Web Service for Content Distribution Network

Having used CDN for a year now, I can say that the complexities of CDN deployment, origin server configuration, Apache configuration, pricing models, file placement, cache flush makes it pretty non-trivial deployment.

Just wondering why not have a "web service model for CDN".

Google recently introduced Google AJAX Libraries API.Google would place some of the popular AJAX libraries on their CDN servers thereby allowing caching, gzip etc. - thereby making the web pages load faster. Great idea! That could make some web pages really fast, quick to load.

Let's make CDN simple. Let's make hosting a file on CDN a 2 step process. See the following mockup:


Step 1: Upload file
Step 2:
Content type Bandwidth Requests per second


The entire process of - origin server configuration, Apache configuration, pricing, file placement, cache flush etc. can be made a 2 step process. A wrapper can be written on top of this entire process.

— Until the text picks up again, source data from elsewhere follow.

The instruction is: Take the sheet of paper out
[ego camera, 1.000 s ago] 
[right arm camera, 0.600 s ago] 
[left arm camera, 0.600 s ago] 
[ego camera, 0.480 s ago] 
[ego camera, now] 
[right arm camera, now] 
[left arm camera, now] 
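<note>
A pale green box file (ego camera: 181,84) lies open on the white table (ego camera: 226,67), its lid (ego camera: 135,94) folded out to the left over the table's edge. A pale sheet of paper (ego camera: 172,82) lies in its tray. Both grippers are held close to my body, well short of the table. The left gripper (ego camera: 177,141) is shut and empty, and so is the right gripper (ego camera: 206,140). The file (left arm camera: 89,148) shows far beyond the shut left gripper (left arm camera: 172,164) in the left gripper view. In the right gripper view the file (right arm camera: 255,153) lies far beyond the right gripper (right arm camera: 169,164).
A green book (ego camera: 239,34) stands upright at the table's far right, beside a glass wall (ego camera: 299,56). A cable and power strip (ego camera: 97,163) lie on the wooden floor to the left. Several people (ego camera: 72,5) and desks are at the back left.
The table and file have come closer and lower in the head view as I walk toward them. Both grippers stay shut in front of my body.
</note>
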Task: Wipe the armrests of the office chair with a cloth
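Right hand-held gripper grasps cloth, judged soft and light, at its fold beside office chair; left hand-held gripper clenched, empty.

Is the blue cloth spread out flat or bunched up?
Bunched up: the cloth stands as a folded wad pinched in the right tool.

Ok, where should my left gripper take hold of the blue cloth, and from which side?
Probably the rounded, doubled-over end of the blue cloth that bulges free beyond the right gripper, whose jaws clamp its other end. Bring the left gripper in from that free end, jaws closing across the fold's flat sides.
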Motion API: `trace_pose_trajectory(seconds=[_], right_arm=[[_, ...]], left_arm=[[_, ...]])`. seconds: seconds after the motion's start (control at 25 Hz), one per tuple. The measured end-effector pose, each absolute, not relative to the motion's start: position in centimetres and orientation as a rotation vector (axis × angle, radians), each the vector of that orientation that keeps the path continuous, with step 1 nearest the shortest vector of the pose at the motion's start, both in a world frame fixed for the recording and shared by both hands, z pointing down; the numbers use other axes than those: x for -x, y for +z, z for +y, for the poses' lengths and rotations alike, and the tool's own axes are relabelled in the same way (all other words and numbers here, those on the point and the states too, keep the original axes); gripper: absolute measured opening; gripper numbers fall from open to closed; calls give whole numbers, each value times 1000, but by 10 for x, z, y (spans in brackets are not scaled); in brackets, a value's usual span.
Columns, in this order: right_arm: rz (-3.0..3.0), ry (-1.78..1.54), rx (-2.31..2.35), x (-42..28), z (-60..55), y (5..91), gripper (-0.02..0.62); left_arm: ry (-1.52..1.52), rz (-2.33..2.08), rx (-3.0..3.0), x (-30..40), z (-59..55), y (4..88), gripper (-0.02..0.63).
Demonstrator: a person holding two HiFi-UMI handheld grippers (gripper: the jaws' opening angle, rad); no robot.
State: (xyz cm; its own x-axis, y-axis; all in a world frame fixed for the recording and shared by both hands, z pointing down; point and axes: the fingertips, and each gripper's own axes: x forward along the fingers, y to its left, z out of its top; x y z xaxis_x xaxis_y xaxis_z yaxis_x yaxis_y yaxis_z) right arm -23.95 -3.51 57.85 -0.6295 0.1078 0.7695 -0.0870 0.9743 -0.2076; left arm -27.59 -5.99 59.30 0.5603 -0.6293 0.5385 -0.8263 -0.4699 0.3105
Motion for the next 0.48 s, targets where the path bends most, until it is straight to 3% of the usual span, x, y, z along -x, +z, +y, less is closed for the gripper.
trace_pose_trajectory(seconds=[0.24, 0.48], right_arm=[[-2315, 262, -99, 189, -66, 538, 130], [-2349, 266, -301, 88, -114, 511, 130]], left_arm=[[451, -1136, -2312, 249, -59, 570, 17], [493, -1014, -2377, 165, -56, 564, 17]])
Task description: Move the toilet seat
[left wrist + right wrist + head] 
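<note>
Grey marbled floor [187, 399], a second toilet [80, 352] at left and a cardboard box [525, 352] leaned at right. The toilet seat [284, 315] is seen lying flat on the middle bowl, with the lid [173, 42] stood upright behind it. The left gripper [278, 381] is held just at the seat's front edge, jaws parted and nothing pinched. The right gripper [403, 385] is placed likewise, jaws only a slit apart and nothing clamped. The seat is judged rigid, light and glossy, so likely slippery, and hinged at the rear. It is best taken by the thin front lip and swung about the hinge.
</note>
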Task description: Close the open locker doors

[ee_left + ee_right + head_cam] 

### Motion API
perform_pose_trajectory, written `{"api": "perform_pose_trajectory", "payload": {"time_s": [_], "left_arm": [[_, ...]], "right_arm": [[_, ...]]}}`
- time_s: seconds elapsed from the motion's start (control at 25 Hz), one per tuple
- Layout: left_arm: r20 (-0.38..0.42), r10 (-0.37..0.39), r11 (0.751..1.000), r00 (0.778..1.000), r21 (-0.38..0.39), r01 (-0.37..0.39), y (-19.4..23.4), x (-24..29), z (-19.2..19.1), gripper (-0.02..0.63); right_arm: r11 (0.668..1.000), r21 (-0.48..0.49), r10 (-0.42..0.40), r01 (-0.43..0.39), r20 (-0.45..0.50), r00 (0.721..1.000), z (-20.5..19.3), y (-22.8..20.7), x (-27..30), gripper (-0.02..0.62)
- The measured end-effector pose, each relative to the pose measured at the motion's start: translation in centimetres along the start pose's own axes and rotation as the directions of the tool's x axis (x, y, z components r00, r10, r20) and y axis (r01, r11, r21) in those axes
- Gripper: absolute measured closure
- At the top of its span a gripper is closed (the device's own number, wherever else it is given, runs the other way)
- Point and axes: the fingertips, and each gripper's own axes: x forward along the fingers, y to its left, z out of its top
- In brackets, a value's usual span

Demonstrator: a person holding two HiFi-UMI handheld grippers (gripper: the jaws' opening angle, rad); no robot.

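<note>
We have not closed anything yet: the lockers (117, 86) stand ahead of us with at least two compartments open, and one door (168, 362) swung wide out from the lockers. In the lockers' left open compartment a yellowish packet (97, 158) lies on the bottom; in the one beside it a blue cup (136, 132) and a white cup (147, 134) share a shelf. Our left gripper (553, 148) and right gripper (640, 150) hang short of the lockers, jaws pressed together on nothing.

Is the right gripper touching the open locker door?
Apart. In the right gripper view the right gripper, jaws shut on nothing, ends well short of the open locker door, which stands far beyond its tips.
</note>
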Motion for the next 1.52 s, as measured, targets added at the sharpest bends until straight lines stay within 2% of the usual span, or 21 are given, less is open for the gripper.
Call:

The pricing model can easily cover the cost of the server and the cost of developing such a web service. This could be a service on top of some of the popular CDN providers such as Panther Express, Level3, Limelight Networks, Akamai, etc.

I am surprised Amazon doesn't provide this service in conjunction with EC2 and S3.

Thoughts?

Update: Just read an interesting article - "10 Easy Steps to use Google App Engine as your own CDN". I am going to try it out, and see what the latencies look like, from different cities in the world.